Offer to Purchase for Cash by Belk, Inc.
Up to 1,500,000 Shares of its Class A Common Stock and
Up to 500,000 Shares of its Class B Common Stock
at a Purchase Price of $50.00 Per Share
April 25, 2013
To Our Clients:
Enclosed for your consideration are the Offer to Purchase, dated April 25, 2013, and the related Letter of Transmittal (which together constitute the “Offer”), in connection with the offer by Belk, Inc., a Delaware corporation (“Belk”), to purchase for cash up to 1,500,000 shares of its Class A common stock, par value $0.01 per share and up to 500,000 shares of its Class B common stock, par value $0.01 per share (collectively the “Shares”), at a price of $50.00 (the “Purchase Price”) per Share, upon the terms and subject to the conditions of the Offer.
All Shares validly tendered prior to the Expiration Date will be purchased at the Purchase Price, net to the seller in cash, without interest, and less any applicable withholding taxes, upon the terms and subject to the conditions of the Offer, including the proration terms thereof. Belk will return all other Shares, including Shares not purchased because of proration. See “Section 1. Number of Shares; Proration” of the Offer to Purchase.
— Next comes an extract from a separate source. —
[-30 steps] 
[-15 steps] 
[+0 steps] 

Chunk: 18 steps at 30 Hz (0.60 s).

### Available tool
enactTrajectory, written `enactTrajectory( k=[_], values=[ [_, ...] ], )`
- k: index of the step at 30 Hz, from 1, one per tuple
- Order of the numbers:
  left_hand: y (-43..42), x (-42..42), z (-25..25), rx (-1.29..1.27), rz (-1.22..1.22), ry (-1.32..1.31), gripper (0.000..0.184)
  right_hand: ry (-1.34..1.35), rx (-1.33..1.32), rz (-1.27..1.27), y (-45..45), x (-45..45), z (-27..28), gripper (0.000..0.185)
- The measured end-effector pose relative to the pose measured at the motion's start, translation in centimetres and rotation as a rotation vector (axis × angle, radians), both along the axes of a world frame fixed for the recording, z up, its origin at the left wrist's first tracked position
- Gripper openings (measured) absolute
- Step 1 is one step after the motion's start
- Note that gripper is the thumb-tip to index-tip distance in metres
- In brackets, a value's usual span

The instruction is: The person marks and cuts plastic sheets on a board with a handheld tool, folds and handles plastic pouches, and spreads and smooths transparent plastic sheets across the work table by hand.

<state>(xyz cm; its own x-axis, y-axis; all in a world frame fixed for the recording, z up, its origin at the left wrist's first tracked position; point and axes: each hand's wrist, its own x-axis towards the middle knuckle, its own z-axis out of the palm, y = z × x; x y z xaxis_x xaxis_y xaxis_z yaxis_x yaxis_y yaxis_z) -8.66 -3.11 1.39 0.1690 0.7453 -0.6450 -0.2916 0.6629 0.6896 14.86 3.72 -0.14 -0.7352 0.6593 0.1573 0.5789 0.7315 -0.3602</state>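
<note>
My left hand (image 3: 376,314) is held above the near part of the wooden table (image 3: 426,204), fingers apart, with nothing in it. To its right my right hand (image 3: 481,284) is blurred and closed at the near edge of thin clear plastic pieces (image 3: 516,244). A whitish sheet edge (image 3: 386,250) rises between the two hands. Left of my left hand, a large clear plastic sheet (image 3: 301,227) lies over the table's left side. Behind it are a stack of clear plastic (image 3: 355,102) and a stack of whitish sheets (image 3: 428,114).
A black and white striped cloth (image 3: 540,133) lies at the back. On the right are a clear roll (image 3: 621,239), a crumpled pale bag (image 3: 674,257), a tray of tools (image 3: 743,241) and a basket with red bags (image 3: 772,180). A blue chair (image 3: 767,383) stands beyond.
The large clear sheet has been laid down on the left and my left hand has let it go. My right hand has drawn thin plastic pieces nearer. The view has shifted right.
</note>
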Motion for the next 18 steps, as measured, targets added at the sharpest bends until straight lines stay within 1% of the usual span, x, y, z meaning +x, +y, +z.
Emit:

If, prior to the Expiration Date, more than 1,500,000 shares of its Class A common stock or 500,000 shares of its Class B common stock (or such greater number of shares of Class A common stock or Class B common as Belk may elect to purchase) are validly tendered, Belk will, upon the terms and subject to the conditions of the Offer, accept Shares for purchase first from Odd Lot Owners (as defined in “Section 2. Tenders by Owners of Fewer than 100 Shares” of the Offer to Purchase) who validly tender all of their Shares and then on a pro rata basis, according to the number of Shares tendered by each stockholder, from all other stockholders whose Shares are validly tendered.
We are the holder of record of Shares held for your account. As such, we are the only ones who can tender your Shares, and then only pursuant to your instructions. We are sending you the Letter of Transmittal for your information only. You cannot use it to tender Shares we hold for your account.
Please instruct us as to whether you wish us to tender any or all of the Shares we hold for your account on the terms and subject to the conditions of the Offer.
We call your attention to the following:
| 1. | The Offer is not conditioned on any minimum number of Shares being tendered. However, the Offer is subject to certain other conditions set forth in the Offer to Purchase. |
| 2. | The Offer, proration period and withdrawal rights will expire at 12:00 midnight, E.D.T., on Wednesday, May 22, 2013, unless Belk extends the Offer. |
| 3. | The Offer is for up to 1,500,000 shares of Class A common stock and 500,000 shares of Class B common stock, constituting approximately 4.65% of the total Shares outstanding as of April 12,2013. |
| 4. | Tendering stockholders will not be obligated to pay any brokerage commissions or solicitation fees on Belk’s purchase of Shares pursuant to the Offer. |
| 5. | If you owned beneficially as of the close of business on April 12, 2013, and continued to own beneficially as of the Expiration Date, an aggregate of fewer than 100 Shares and you instruct us to tender on your behalf all such Shares beneficially owned by you before the expiration of the Offer and check the box captioned “Odd Lots” in the attached Instruction Form, Belk, upon the terms and subject to the conditions of the Offer, will accept all such Shares for purchase before proration, if any, of the purchase of other Shares tendered. |
If you wish to have us tender any or all of your Shares, please so instruct us by completing, executing, detaching and returning to us at the address set forth below the attached Instruction Form. An envelope to return your Instruction Form to us is enclosed. If you authorize us to tender your Shares, we will tender all such Shares unless you specify otherwise on the attached Instruction Form.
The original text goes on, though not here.